_Goal of the exercise_
Among the entries below, copy only the span from the line containing "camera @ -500" through the line containing "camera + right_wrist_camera". Do so exactly, and skip the pictures.

_Extracted records_
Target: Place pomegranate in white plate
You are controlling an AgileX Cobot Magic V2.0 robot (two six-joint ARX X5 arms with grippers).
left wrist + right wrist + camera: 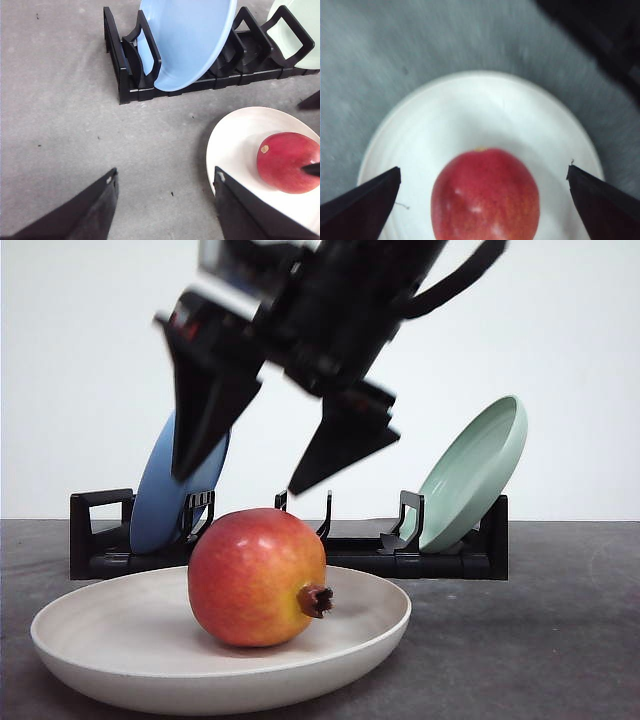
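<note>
The red pomegranate (255,580) lies on its side in the white plate (120,640) at the table's front, its brown crown pointing right. My right gripper (240,482) hangs open just above it, one finger to each side, touching nothing. From the right wrist, the pomegranate (485,197) sits in the white plate (470,110) below the open right gripper (483,171). My left gripper (165,172) is open over bare grey table, beside the white plate (235,145) that holds the pomegranate (287,162).
A black dish rack (100,530) stands behind the white plate. A blue plate (155,505) leans at its left end and a pale green plate (475,470) at its right end. Grey tabletop (60,125) lies left of the white plate.
</note>
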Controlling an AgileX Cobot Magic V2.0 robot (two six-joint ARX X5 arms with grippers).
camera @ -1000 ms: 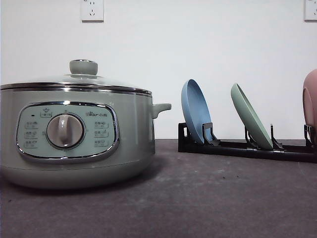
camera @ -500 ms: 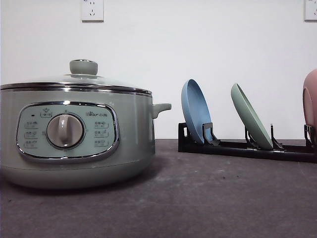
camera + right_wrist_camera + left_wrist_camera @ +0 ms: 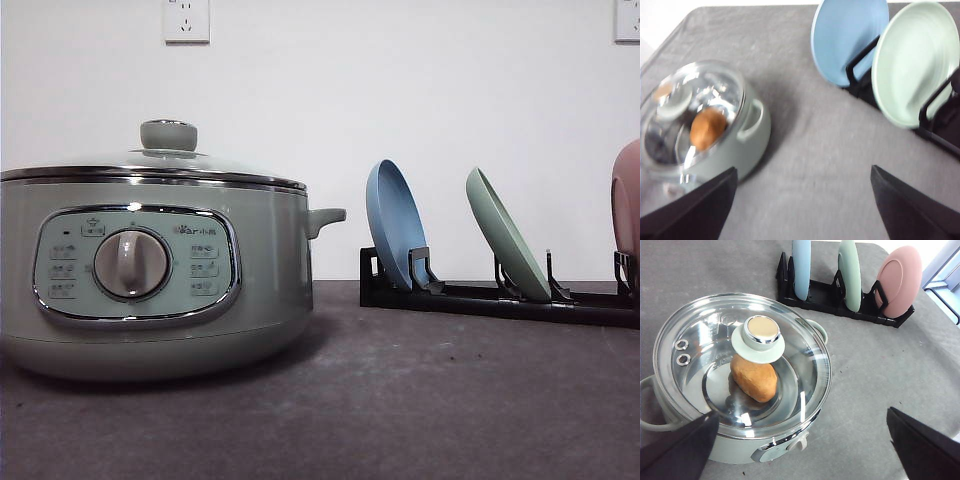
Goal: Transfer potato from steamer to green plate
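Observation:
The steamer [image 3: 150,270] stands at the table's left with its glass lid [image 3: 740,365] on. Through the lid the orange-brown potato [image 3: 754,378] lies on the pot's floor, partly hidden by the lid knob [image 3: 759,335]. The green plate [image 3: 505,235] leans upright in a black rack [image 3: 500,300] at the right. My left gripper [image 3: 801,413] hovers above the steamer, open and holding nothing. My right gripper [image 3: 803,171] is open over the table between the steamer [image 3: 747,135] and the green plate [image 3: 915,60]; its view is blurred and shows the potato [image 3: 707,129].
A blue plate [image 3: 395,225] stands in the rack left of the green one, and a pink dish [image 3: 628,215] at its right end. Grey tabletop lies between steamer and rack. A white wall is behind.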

_Exercise answer_
camera @ -500 ms: 
camera + right_wrist_camera + left_wrist_camera @ +0 ms: 

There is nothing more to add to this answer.